13. Pairs Compare: Pairs generate ideas or answers, compare their answers with another pair, and then see if working together the can come up with additional responses neither pair alone had.
14. Partners: Pairs work to prepare a presentation, then present to the other pair in their team.
15. Rally Table: Students in pairs take turns, writing, drawing, pasting. (2 erasers, 2 pencils per team)
16. Rotating Review: Teams discuss topic, chart their thoughts, rotate to the next chart to discuss and chart their thoughts.
17. Sages Share: Students take turns interviewing the “sages”-those who can explain an idea.
18. Send-(Trade) a-Problem: Teammates make problems whicj are sent around the class for other teams to solve.
19. Showdown: Teammates each write an answer, then there is a “showdown” as they show their answers to each other. Teammates verify answers.
20. Teammates Consult: For each of a series of questions, students place pens in a cup, share and discuss their answers, and then pick up pens to write answer in own words.
21. Team-Pair-Solo: Students solve problems first as a team, then as a pair, finally alone.
22. Team Stand-N-Share: All teams stand. Teams share ideas and record ideas from other teams.
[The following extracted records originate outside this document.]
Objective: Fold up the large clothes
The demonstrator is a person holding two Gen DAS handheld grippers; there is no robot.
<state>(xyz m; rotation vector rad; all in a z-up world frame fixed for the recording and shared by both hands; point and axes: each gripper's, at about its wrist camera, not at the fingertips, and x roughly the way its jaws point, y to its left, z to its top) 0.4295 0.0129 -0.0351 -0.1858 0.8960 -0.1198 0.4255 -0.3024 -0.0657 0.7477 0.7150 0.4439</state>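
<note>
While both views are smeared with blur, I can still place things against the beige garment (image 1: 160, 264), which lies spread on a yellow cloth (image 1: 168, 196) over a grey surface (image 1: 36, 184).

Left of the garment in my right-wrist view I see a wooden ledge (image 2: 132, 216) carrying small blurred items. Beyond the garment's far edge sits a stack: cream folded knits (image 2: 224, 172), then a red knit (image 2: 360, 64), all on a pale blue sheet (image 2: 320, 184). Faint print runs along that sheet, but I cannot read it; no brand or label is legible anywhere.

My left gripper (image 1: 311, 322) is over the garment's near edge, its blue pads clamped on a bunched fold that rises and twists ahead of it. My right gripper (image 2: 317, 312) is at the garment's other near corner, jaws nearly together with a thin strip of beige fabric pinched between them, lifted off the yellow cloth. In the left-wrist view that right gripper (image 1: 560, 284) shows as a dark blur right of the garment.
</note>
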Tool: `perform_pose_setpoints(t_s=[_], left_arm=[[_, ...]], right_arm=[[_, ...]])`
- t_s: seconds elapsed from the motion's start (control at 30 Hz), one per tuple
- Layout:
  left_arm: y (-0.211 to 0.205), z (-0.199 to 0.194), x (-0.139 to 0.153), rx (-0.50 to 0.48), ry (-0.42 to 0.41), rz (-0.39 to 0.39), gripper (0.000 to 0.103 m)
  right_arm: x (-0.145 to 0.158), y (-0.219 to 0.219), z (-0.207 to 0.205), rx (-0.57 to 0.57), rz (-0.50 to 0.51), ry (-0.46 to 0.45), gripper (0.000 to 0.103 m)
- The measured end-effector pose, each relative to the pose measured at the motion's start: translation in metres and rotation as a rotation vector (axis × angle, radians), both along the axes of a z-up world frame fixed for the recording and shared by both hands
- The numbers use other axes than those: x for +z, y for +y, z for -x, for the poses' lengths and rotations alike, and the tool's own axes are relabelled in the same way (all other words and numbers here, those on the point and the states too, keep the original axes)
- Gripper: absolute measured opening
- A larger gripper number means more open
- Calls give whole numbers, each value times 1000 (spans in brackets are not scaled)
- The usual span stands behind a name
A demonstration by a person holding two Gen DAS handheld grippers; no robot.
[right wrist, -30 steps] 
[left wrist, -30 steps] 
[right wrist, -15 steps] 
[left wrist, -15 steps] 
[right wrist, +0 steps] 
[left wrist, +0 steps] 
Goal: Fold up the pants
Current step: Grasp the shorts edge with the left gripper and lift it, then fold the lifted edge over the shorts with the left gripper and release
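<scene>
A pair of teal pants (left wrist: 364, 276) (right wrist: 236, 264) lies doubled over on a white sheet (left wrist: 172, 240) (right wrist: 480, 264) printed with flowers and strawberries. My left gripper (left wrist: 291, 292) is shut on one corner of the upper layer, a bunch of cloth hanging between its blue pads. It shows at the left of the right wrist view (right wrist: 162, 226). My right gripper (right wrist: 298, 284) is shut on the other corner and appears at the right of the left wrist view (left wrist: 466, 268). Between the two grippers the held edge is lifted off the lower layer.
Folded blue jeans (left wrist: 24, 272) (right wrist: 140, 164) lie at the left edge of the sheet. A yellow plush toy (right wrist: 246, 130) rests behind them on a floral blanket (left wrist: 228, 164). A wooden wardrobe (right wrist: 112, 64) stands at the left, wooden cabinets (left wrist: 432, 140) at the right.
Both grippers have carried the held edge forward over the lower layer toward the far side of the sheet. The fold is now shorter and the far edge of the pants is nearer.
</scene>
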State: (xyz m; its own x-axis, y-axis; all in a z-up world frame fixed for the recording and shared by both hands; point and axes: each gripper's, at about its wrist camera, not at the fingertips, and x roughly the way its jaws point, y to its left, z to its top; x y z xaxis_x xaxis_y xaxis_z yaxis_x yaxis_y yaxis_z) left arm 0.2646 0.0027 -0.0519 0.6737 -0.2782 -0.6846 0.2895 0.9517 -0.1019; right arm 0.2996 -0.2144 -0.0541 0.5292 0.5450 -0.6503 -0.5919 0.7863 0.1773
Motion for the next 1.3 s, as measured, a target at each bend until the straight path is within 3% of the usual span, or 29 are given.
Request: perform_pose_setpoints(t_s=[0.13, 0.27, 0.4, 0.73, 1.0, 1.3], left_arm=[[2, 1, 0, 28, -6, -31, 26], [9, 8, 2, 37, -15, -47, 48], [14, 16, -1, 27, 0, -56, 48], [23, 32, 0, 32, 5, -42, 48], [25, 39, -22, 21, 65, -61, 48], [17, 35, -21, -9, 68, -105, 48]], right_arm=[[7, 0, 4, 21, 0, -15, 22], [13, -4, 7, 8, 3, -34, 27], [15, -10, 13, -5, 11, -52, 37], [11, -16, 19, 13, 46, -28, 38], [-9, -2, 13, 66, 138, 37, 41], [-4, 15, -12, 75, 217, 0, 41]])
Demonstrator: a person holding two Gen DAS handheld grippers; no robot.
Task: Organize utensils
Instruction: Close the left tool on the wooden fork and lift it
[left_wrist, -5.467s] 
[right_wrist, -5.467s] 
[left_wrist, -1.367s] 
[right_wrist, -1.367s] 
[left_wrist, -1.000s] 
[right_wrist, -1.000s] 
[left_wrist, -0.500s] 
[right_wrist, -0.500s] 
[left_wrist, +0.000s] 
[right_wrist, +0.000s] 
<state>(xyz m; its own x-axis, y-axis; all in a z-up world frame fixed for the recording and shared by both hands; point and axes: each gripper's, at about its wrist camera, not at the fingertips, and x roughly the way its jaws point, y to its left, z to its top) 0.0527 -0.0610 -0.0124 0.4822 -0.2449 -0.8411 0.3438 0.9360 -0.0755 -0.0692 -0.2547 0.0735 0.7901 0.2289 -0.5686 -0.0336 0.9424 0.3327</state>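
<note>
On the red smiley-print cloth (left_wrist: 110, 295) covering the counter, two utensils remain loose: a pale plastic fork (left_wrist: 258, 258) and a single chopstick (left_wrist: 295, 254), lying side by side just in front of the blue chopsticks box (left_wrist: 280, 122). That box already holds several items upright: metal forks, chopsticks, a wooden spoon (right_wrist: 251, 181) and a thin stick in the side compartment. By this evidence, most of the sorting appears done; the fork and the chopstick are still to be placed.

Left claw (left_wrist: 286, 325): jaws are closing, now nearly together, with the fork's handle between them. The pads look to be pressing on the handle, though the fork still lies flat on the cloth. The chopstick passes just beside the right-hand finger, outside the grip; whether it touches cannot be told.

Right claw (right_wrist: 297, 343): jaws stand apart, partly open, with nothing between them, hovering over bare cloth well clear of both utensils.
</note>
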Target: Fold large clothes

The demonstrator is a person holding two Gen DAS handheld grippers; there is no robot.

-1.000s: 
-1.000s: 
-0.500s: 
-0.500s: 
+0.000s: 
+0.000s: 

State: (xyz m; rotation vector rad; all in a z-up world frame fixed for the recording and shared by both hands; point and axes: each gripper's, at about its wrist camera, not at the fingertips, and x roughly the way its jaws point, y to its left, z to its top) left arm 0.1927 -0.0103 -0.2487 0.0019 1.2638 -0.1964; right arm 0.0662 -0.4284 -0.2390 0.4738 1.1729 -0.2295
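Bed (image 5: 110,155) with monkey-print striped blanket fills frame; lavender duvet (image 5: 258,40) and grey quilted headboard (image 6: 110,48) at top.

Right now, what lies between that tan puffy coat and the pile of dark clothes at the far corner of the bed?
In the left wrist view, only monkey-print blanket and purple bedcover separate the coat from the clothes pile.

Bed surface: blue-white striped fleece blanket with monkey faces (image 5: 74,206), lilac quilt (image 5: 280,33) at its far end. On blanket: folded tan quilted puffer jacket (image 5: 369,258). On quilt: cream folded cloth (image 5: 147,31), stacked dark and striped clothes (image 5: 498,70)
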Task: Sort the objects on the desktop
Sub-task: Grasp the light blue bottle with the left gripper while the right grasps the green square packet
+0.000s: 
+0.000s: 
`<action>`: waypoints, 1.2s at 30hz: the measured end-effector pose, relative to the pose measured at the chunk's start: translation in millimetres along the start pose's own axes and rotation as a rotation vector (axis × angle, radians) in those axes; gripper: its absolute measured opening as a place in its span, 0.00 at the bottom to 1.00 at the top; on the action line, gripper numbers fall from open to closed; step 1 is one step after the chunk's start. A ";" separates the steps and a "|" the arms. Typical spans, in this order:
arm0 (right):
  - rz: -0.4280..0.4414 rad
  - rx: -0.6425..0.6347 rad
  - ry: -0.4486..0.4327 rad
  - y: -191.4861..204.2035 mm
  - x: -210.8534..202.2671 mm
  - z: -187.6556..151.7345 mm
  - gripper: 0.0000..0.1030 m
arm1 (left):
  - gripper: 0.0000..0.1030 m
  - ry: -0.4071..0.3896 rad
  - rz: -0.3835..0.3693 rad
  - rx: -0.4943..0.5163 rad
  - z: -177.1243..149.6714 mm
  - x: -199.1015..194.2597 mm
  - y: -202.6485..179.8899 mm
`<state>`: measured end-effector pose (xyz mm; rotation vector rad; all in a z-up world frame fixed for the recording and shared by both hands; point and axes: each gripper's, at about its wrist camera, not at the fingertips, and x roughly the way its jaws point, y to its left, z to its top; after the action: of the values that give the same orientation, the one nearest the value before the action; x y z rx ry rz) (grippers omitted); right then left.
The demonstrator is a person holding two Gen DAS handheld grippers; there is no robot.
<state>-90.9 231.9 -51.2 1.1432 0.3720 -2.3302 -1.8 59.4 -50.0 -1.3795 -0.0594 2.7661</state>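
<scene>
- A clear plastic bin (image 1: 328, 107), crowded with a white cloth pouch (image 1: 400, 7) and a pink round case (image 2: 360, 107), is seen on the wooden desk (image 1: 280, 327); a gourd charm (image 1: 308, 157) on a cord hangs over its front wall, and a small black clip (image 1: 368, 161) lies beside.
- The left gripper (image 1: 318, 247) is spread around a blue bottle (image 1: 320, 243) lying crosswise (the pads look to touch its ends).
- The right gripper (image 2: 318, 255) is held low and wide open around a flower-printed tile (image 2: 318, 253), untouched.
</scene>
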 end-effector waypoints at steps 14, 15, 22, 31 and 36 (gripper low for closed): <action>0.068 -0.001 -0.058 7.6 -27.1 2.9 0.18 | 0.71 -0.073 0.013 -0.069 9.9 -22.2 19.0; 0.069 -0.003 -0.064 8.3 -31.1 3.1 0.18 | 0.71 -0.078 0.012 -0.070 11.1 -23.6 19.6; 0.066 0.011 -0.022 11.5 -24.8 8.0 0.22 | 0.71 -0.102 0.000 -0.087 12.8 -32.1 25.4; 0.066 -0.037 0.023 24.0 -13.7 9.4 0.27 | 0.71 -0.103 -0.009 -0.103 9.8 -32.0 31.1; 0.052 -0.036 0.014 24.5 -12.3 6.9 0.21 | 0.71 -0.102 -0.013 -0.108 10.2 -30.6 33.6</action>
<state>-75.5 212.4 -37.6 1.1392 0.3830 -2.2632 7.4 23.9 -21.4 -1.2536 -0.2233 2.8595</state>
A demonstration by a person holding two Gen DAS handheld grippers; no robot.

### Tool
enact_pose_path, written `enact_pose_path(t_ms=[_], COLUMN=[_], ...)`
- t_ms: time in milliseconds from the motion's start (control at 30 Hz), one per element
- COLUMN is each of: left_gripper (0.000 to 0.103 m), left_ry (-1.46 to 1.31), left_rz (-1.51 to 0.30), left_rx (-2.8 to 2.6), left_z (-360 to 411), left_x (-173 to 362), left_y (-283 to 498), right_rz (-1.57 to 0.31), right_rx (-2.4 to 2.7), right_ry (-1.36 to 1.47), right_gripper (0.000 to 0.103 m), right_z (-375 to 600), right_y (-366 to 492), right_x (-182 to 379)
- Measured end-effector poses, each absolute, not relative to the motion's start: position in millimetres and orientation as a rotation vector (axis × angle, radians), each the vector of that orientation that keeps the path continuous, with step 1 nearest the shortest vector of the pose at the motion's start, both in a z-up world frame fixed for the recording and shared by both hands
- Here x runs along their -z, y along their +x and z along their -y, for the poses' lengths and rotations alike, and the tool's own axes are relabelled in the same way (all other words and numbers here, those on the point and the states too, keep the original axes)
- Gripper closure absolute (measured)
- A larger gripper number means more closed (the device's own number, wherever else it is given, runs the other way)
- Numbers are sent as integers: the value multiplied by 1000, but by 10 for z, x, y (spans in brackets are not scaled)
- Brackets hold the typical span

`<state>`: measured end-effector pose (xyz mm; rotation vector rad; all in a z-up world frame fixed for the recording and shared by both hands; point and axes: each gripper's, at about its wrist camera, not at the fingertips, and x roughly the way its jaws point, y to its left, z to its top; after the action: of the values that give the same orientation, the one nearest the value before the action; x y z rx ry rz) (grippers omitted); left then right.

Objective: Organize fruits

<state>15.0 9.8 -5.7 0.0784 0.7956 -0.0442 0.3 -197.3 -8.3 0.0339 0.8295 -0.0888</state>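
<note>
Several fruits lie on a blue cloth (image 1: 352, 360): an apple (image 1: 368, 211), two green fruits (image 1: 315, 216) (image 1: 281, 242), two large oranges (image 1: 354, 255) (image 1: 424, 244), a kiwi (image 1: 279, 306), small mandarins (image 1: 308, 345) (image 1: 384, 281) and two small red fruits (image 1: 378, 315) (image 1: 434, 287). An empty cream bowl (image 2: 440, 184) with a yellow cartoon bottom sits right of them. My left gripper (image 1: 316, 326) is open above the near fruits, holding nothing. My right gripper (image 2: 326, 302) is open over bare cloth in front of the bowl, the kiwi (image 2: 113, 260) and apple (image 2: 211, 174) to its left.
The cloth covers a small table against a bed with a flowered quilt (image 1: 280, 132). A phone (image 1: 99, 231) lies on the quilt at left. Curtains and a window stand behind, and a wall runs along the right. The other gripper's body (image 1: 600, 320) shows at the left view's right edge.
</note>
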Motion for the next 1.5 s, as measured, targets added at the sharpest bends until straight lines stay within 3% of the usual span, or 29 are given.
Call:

Teams sit when all ideas are share and continue to record until all teams sit.
23. Team Statements: Students think, discuss in pairs, write an individual statement, RoundRobin individual statements, and then work together to arrive at team statement they all endorse more strongly than their individual statements.
24. Team Mind Map: Students draw and label the central image, brainstorm, draw and label main ideas radiating out of the central image, and finally add details using colors, images, branches and key words.
25. Think-Pair-Share: Students think about their response to a question, discuss answer in pairs, and share their own or partner’s answer with the class.
26. Three-Pair-Share: Students share on a topic three times, once with each teammate.
27. Three-Step Interview: Students share with a partner, the partner shares with them, and then they RoundRobin share their partner’s response with the other teammates.
28. Timed Pair Share: Students share with a partner for a predetermined amount of time and then the partner shares with them for the same amount of time.
29. What Am I? Students attempt to determine their secret identity (taped on their back) by circulating asking “yes-no” questions of classmates. They are allowed three questions per classmate (or unlimited questions until they receive a no response). They then find a new classmate to question. When the student guesses his/her identify, he/she becomes a consultant to give clues to those who have not yet found their identity.